- ASSIGNMENT
What lines in the data hold the string "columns"? Show them.

(Entries taken from a collection)
*** Begin section ***

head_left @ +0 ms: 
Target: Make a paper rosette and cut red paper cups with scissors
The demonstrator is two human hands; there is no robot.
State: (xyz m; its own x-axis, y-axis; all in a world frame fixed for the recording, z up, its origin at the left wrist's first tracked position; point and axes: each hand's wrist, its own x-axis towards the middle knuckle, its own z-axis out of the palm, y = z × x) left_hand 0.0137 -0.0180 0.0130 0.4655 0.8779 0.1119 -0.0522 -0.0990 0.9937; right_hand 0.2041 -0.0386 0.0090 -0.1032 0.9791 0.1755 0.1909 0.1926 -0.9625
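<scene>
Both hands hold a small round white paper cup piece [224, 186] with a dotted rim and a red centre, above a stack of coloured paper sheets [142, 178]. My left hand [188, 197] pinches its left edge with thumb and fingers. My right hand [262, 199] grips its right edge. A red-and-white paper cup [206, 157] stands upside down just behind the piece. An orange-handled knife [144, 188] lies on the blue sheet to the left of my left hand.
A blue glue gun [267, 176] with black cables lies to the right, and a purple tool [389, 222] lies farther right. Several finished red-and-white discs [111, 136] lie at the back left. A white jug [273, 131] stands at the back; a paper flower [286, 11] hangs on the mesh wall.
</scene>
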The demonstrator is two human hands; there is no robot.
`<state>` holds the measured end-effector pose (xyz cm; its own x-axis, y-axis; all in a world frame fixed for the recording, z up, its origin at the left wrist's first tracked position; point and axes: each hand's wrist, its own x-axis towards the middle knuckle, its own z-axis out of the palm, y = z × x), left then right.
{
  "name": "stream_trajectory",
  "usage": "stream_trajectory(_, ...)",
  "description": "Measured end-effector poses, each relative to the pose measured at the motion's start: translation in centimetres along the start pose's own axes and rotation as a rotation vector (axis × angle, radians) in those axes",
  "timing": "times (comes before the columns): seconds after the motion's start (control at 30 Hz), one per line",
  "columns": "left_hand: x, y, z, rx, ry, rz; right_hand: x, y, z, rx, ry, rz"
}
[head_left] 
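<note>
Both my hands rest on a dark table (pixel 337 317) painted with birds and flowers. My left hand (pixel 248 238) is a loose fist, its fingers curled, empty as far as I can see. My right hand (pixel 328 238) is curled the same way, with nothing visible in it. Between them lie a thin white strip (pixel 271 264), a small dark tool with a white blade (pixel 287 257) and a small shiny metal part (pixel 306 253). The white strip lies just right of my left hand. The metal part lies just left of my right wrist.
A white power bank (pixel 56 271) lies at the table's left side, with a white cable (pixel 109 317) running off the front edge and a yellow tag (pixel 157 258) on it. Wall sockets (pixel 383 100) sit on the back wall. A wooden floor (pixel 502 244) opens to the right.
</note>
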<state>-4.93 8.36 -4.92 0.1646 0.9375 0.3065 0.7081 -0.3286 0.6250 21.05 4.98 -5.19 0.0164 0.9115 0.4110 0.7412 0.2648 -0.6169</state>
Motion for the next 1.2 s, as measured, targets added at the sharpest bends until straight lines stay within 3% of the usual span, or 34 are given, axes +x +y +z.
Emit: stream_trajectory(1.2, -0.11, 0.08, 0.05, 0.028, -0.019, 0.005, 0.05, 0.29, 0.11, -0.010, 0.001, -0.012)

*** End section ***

- ANSWER TO THIS PROBLEM
  "timing": "times (comes before the columns): seconds after the motion's start (control at 30 Hz), one per line",
  "columns": "left_hand: x, y, z, rx, ry, rz; right_hand: x, y, z, rx, ry, rz"

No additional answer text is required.